Il team di esperti per le riprese, la registrazione e la post-produzione è un pullulare di registi, ingegneri del suono, supervisori, assistenti, musicisti. Ogni concerto viene pianificato approfonditamente e la partitura detta la sceneggiatura. Il flusso di lavoro è continuo e ininterrotto sino a arrivare a un altissimo livello di visione e ascolto, sia per lo streaming che per l’on-demand.

Tutto perfetto, ma l’emozione del concerto dal vivo?  «La differenza è enorme ovviamente, non ci arriva l’energia, l’afflato dei 2.200 spettatori che ci circondano», continua il maestro Maninger: «Tuttavia il concerto digitale ti consente di capire la musica attraverso le immagini, sei molto vicino al musicista, ti fa capire la partitura,  ti dà un’altra visione dell’ascolto. Quindi, lunga vita alla DGH».
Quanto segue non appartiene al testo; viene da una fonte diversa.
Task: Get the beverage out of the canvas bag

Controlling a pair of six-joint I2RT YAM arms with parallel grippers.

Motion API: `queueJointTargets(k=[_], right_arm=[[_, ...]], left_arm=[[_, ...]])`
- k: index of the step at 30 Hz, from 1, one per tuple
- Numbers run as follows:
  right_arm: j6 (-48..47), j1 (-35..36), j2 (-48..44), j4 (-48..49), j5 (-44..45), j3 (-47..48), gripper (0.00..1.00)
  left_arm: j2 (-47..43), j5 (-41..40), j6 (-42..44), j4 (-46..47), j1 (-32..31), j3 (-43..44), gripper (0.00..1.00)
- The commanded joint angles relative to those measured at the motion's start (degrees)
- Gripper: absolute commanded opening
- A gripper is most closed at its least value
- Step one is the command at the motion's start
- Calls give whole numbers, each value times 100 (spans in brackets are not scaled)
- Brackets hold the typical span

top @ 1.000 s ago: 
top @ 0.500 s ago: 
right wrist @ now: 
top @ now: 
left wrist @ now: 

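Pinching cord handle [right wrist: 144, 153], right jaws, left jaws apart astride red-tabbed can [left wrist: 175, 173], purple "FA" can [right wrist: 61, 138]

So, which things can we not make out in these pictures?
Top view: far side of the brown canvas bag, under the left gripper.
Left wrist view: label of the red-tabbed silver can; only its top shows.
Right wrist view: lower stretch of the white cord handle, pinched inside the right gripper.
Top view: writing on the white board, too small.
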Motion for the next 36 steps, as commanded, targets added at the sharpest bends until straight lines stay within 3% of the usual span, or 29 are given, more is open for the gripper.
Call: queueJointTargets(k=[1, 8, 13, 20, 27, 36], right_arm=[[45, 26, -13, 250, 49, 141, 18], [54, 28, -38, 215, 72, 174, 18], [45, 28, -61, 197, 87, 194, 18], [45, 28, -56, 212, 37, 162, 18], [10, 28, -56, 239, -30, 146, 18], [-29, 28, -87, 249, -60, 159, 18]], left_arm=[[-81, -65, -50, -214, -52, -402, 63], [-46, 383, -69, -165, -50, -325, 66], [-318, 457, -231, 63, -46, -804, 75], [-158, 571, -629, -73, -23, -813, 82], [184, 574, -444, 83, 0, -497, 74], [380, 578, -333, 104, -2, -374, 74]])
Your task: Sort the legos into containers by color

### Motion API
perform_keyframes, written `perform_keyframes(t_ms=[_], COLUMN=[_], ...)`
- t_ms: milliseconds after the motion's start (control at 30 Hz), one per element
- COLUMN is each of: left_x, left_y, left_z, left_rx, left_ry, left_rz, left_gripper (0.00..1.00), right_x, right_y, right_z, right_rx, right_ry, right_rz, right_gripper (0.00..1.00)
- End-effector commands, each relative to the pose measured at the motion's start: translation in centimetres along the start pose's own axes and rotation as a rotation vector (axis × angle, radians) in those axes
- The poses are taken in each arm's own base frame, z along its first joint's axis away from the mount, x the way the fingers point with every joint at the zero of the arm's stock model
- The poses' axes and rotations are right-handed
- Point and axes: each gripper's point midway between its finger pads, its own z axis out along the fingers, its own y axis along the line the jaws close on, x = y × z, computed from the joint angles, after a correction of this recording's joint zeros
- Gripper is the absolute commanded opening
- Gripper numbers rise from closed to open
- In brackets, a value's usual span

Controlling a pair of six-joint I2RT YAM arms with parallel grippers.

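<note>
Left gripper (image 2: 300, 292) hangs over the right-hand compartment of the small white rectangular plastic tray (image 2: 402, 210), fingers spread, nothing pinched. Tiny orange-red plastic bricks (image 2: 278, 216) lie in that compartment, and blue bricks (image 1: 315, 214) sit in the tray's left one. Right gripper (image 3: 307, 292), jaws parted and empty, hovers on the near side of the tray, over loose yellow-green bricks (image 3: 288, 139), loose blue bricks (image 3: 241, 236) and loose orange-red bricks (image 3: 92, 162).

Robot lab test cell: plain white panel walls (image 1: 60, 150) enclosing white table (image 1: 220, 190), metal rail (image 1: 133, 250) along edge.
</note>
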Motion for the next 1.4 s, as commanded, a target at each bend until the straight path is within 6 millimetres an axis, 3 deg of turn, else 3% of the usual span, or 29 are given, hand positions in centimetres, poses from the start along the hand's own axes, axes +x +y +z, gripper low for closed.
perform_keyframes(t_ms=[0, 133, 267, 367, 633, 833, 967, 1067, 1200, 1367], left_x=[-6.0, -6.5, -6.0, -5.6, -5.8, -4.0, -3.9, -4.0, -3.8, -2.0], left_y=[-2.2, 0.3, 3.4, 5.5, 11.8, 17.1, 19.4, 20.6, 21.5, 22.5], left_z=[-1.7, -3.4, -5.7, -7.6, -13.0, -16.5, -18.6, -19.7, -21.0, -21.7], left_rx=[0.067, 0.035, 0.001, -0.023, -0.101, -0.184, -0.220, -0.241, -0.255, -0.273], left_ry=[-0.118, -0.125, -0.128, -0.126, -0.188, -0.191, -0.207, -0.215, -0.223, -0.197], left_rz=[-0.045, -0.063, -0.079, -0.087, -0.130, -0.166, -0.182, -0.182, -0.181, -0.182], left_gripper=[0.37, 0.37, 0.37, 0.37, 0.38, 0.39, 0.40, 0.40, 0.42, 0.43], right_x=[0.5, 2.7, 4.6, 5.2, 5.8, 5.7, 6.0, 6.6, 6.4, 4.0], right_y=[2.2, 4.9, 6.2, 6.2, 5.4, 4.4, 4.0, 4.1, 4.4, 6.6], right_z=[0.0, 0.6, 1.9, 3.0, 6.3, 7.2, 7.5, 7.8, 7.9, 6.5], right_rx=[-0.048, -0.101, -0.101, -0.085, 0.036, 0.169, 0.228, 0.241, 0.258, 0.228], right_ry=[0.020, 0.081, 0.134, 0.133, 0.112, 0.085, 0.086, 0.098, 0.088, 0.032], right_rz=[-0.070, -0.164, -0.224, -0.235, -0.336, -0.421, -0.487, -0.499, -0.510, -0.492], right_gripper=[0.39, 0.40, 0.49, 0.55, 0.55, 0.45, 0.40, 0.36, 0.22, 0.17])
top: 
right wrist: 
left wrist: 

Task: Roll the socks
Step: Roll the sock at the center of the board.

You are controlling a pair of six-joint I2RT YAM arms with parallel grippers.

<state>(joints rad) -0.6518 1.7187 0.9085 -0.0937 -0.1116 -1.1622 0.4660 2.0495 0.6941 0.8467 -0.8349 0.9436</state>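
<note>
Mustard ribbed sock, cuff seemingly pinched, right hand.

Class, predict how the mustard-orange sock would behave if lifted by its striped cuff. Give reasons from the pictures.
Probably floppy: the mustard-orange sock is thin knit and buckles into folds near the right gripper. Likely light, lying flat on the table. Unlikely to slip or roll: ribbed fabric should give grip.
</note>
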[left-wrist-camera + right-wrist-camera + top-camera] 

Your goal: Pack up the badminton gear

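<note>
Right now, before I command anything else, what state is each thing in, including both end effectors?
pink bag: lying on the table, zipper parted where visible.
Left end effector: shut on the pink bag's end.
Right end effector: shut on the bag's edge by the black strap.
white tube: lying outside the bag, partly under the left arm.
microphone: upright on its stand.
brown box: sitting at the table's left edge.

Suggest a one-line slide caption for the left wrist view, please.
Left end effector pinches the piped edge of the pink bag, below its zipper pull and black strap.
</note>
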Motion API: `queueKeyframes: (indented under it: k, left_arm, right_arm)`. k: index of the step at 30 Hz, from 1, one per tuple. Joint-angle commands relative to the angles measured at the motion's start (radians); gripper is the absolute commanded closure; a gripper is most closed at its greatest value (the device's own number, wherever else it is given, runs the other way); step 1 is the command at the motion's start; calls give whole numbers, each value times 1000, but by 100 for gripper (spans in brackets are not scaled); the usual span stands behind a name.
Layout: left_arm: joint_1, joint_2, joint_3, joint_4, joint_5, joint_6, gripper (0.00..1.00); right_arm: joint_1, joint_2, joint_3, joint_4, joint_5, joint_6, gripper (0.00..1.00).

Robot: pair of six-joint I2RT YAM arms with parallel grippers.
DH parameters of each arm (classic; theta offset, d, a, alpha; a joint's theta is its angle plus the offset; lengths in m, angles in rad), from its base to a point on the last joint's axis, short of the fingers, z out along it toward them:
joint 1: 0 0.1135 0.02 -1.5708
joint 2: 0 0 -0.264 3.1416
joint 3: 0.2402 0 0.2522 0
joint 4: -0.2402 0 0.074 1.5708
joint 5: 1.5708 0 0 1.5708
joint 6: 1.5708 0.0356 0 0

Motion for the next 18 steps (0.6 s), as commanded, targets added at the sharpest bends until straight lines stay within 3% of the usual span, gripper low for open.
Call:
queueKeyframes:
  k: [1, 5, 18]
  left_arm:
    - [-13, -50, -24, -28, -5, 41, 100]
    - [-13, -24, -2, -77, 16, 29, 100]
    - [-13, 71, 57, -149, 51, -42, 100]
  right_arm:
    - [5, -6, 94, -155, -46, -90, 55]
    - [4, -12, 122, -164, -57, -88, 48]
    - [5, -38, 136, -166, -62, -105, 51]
E a proposito di emozioni, Olaf si illumina quando parla di Claudio Abbado, alla testa dei Berliner per dodici anni: «Per me è stato un onore. Diverso da tutti gli altri. Di lui amavo le mani, erano bellissime. Io sono un violoncellista solista e ho il direttore di fronte, molto vicino. Con le mani lui “mostrava la musica” e trasmetteva emozioni. Straordinario.  Abbado non parlava affatto. Ma sapeva far funzionare l’orchestra come nessun altro. Questo si chiama carisma».